If an application connects to multiple RDS databases, be sure to:

  • Add an agent to each of the RDS databases.
  • Select Select an existing agent if one of the databases already has an agent. Add that agent for the rest of the databases.
  1. Log in to the management console.
  2. Select a region, click , and choose Security > Database Security Service. The Dashboard page is displayed.
  3. In the navigation tree on the left, choose Databases.
  4. In the Instance drop-down list, select the instance whose agent is to be added.
  5. In the Agent column of the desired database, click Add.
  6. In the displayed dialog box, select an add mode. For details about related parameters, see Table 3.

    • Select Select an existing agent for Add Mode.

      If an agent has been installed on the application, you can select it to audit the desired database.

    • Set Add Mode to Create an agent.

      If no agent is available, select Create an agent to create one.

      Select Installing Node Type to Application, and set Installing Node IP Address to the intranet IP address of the application.

    Table 3 Parameters for adding an agent (RDS databases)

    Parameter

    Description

    Example Value

    Add Mode

    Mode for adding an agent
    • Selecting an existing agent

      If an agent has been installed on a database connected to the same application as the desired database, select Select an existing agent.

    • Create an agent

      If no agent is available, select Create an agent to create one.

    Create an agent

    Installing Node Type

    This parameter is mandatory when Add Mode is set to Create an agent.

    To audit the RDS databases, select Application.

    Application

    Installing Node IP Address

    This parameter is mandatory if Installing Node Type is set to Application. You can enter only one installation node IP address. The IP address of an agent must be unique.

    The IP address is the intranet IP address of the application.

    The IP address must be an internal IP address in IPv4 or IPv6 format.

    NOTICE:

    To audit an RDS database connected to an off-cloud application, set this parameter to the IP address of the proxy.

    192.168.1.1

    Audited NIC Name

    Optional. This parameter is configurable if Installing Node Type is set to Application.
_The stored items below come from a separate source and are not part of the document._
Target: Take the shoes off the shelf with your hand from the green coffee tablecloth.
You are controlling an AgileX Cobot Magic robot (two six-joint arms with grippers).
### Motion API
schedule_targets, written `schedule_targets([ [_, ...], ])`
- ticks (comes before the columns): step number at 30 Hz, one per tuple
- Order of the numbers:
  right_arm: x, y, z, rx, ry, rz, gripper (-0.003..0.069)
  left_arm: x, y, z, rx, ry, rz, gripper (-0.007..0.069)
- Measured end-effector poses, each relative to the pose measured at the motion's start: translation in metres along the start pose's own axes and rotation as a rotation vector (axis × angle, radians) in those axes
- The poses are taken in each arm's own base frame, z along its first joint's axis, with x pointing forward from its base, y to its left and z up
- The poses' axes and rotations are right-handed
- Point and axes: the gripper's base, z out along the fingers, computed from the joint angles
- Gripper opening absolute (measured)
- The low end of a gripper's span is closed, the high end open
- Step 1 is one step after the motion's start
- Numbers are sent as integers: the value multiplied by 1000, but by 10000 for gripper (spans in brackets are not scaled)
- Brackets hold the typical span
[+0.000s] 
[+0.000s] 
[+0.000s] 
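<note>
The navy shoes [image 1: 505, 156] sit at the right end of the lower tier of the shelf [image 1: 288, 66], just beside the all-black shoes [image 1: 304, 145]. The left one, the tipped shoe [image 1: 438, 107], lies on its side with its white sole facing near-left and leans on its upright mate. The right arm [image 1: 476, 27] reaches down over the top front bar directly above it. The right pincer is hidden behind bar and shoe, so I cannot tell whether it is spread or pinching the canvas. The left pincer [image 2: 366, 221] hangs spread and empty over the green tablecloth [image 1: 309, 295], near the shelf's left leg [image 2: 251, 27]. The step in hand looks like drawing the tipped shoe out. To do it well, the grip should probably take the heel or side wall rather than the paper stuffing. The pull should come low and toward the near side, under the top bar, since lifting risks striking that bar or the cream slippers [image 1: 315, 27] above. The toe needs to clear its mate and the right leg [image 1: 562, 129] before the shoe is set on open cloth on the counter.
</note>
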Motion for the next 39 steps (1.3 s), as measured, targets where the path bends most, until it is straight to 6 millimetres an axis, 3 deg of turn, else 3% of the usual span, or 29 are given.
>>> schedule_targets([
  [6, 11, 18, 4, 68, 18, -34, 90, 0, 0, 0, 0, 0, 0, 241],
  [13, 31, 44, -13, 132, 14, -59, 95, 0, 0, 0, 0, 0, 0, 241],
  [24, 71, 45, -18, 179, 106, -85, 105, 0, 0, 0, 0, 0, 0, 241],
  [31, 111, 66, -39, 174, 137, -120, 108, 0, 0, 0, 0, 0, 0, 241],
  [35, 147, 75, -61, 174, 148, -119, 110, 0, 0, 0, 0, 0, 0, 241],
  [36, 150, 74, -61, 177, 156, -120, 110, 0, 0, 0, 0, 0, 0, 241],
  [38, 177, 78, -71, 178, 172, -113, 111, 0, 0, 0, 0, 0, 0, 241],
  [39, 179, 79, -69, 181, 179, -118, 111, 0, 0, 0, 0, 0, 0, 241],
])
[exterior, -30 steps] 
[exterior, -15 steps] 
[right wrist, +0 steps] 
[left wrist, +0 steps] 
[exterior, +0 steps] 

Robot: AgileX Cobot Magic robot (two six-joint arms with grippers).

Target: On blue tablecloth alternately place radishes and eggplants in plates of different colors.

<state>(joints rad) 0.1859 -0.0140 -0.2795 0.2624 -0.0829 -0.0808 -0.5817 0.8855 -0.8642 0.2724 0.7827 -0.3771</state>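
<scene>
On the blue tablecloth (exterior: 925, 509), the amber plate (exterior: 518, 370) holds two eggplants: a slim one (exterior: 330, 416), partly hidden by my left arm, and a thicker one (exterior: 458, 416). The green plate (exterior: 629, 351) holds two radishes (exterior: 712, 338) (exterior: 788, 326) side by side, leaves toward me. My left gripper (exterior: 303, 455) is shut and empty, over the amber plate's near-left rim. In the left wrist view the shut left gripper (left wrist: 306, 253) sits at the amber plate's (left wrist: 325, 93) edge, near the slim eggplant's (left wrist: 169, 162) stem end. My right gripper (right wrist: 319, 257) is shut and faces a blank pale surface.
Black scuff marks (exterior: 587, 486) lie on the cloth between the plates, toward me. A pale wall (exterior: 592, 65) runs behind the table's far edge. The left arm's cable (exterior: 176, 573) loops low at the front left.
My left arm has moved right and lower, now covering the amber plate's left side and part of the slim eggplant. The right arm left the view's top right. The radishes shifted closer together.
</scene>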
    Name of the network interface card (NIC) of the application node to be audited

    -

    CPU Threshold (%)

    Optional. This parameter is configurable if Installing Node Type is set to Application.

    CPU threshold of the application node to be audited. The default value is 80.

    NOTICE:

    If the CPU usage of a server exceeds the threshold, the agent on the server will stop running.

    80

    Memory Threshold (%)

    Optional. This parameter is configurable if Installing Node Type is set to Application.

    Memory threshold of the application node to be audited. The default value is 80.

    NOTICE:

    If the memory usage of your server exceeds the threshold, the agent will stop running.

    80

    OS

    OS of the application node to be audited. The value can be LINUX64. This parameter is configurable if Installing Node Type is set to Application.

    LINUX64

  7. Click OK.

Follow-Up Procedure

Configure TCP (port 8000) and UDP (ports 7000 to 7100) in the security group inbound rule of the agent node to allow the agent to communicate with the audit instance. For details about how to add a security group rule, see Adding a Security Group Rule.